PROBLEM TO SOLVE:
Could you copy every line of the data that contains the word "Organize"?

DATA PROVIDED:
- - -
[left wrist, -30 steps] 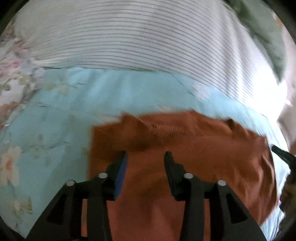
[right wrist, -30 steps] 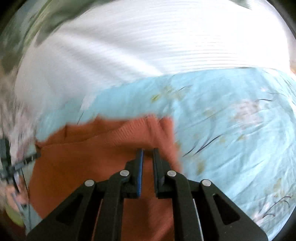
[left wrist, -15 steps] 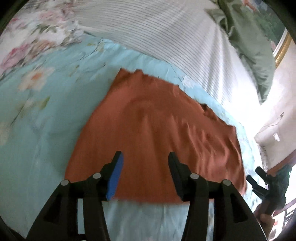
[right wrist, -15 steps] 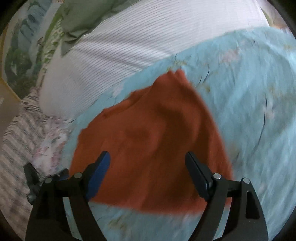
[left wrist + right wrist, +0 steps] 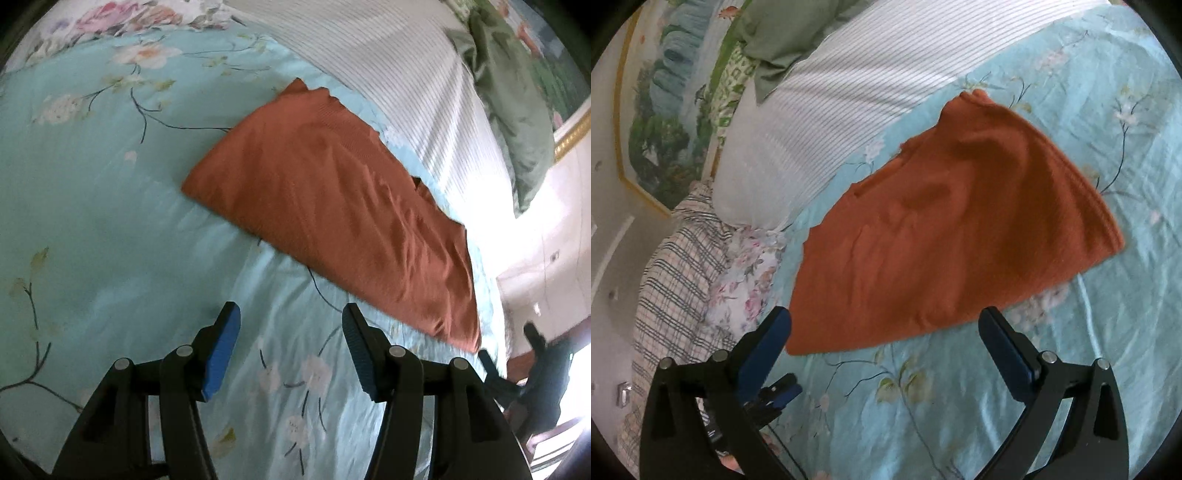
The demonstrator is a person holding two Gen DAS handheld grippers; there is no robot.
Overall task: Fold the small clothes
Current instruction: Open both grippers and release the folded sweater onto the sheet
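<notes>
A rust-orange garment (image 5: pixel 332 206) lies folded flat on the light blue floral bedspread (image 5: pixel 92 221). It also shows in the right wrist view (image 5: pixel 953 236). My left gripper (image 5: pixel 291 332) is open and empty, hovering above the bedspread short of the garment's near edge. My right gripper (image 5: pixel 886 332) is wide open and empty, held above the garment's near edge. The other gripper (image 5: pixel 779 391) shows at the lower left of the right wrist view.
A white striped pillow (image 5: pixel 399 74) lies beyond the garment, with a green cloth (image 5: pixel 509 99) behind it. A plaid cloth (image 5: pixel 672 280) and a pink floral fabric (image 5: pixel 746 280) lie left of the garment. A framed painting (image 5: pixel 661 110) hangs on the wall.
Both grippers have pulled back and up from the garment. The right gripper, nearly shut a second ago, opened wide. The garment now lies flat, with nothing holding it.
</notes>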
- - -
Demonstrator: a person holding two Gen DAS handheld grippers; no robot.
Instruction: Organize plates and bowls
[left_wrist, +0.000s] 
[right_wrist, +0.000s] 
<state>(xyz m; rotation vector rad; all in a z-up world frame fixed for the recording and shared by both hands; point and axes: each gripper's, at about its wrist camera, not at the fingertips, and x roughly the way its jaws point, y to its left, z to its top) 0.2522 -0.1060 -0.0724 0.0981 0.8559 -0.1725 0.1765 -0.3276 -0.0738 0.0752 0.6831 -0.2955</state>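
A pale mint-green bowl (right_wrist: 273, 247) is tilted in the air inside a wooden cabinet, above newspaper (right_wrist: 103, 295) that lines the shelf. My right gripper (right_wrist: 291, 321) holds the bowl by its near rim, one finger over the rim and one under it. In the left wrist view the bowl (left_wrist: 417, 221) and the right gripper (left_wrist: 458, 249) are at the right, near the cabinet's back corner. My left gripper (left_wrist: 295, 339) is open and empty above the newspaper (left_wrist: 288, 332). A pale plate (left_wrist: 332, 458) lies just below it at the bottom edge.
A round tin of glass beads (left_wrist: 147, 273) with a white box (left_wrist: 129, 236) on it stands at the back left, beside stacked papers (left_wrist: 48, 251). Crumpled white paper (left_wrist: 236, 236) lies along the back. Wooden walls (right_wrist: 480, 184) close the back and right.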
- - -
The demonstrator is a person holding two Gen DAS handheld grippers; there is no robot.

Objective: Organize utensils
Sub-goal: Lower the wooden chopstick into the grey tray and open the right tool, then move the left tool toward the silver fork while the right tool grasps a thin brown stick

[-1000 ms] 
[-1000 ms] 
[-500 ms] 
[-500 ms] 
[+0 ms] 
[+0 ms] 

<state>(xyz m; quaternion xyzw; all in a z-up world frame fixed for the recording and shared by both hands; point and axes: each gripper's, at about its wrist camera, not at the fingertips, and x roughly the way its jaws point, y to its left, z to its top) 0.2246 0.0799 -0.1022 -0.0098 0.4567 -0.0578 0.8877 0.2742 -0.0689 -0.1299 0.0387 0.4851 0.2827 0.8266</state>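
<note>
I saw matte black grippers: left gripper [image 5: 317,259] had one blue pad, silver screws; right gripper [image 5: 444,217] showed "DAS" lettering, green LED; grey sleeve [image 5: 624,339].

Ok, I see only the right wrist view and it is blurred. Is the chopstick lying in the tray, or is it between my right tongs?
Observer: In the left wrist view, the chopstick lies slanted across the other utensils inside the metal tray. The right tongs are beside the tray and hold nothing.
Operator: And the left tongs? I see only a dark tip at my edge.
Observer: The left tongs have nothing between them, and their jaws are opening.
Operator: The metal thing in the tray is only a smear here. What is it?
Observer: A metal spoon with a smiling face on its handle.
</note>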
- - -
OUTPUT OF THE EXERCISE:
Instruction: Organize plates and bowls
Objective: Organize utensils

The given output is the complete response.